Reproduce the data below in full. Nothing should differ from the original.

:: DATASET SECTION ::

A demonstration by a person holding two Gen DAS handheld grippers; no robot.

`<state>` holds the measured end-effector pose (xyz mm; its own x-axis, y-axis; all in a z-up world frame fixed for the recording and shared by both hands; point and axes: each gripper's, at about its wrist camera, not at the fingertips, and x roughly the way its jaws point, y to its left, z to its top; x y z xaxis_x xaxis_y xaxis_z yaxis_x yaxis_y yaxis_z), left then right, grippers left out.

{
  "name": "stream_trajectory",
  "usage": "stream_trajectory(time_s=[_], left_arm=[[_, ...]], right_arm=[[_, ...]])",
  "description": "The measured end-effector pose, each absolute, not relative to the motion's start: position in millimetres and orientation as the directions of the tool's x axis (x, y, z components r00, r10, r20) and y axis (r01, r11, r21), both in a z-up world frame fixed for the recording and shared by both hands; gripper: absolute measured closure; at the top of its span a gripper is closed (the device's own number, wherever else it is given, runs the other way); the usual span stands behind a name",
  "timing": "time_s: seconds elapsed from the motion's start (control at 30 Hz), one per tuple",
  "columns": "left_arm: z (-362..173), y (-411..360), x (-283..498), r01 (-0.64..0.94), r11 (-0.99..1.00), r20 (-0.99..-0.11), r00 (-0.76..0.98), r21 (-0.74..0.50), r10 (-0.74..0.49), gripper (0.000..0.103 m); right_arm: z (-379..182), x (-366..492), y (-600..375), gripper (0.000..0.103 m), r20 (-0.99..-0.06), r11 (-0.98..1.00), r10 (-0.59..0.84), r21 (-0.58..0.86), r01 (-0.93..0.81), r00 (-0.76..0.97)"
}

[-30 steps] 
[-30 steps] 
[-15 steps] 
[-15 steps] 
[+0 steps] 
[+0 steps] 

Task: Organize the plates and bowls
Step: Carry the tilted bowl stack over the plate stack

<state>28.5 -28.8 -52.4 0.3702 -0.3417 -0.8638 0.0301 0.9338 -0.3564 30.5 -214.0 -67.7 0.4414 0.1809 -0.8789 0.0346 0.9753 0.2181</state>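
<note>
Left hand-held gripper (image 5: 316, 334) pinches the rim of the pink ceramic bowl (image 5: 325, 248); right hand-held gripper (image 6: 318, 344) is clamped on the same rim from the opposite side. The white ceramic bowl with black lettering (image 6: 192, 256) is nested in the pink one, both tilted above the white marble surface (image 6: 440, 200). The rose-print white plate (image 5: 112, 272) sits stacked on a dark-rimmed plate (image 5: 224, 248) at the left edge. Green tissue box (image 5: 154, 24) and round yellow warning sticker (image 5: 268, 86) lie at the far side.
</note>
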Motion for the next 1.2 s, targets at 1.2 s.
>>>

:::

=== OUTPUT OF THE TASK ===
A demonstration by a person holding two Gen DAS handheld grippers; no robot.

`<state>` holds the measured end-effector pose (xyz mm; its own x-axis, y-axis; all in a z-up world frame fixed for the recording and shared by both hands; point and axes: each gripper's, at about its wrist camera, not at the fingertips, and x roughly the way its jaws point, y to its left, z to its top; x y z xaxis_x xaxis_y xaxis_z yaxis_x yaxis_y yaxis_z), left then right, grippers left out.

{
  "name": "stream_trajectory",
  "usage": "stream_trajectory(time_s=[_], left_arm=[[_, ...]], right_arm=[[_, ...]])",
  "description": "The measured end-effector pose, each absolute, not relative to the motion's start: position in millimetres and orientation as the directions of the tool's x axis (x, y, z components r00, r10, r20) and y axis (r01, r11, r21), both in a z-up world frame fixed for the recording and shared by both hands; gripper: absolute measured closure; at the top of its span a gripper is closed (the device's own number, wherever else it is given, runs the other way); the usual span stands behind a name",
  "timing": "time_s: seconds elapsed from the motion's start (control at 30 Hz), one per tuple",
  "columns": "left_arm: z (-362..173), y (-411..360), x (-283..498), r01 (-0.64..0.94), r11 (-0.99..1.00), r20 (-0.99..-0.11), r00 (-0.76..0.98), r21 (-0.74..0.50), r10 (-0.74..0.49), gripper (0.000..0.103 m); right_arm: z (-379..182), x (-366..492), y (-600..375), gripper (0.000..0.103 m), r20 (-0.99..-0.06), r11 (-0.98..1.00), r10 (-0.59..0.84), r21 (-0.58..0.86), r01 (-0.93..0.81), r00 (-0.76..0.97)"
}

[-30 steps] 
[-30 steps] 
[-15 steps] 
[-15 steps] 
[+0 steps] 
[+0 steps] 

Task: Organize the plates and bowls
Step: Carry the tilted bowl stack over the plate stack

<state>28.5 -28.8 -52.4 0.3702 -0.3417 -0.8638 0.0301 0.9338 -0.3564 30.5 -214.0 -67.7 0.4414 0.1809 -0.8789 0.0346 0.9753 0.2181</state>
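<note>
Left hand-held gripper (image 5: 316, 334) pinches the rim of the pink ceramic bowl (image 5: 325, 248); right hand-held gripper (image 6: 318, 344) is clamped on the same rim from the opposite side. The white ceramic bowl with black lettering (image 6: 192, 256) is nested in the pink one, both tilted above the white marble surface (image 6: 440, 200). The rose-print white plate (image 5: 112, 272) sits stacked on a dark-rimmed plate (image 5: 224, 248) at the left edge. Green tissue box (image 5: 154, 24) and round yellow warning sticker (image 5: 268, 86) lie at the far side.
</note>
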Motion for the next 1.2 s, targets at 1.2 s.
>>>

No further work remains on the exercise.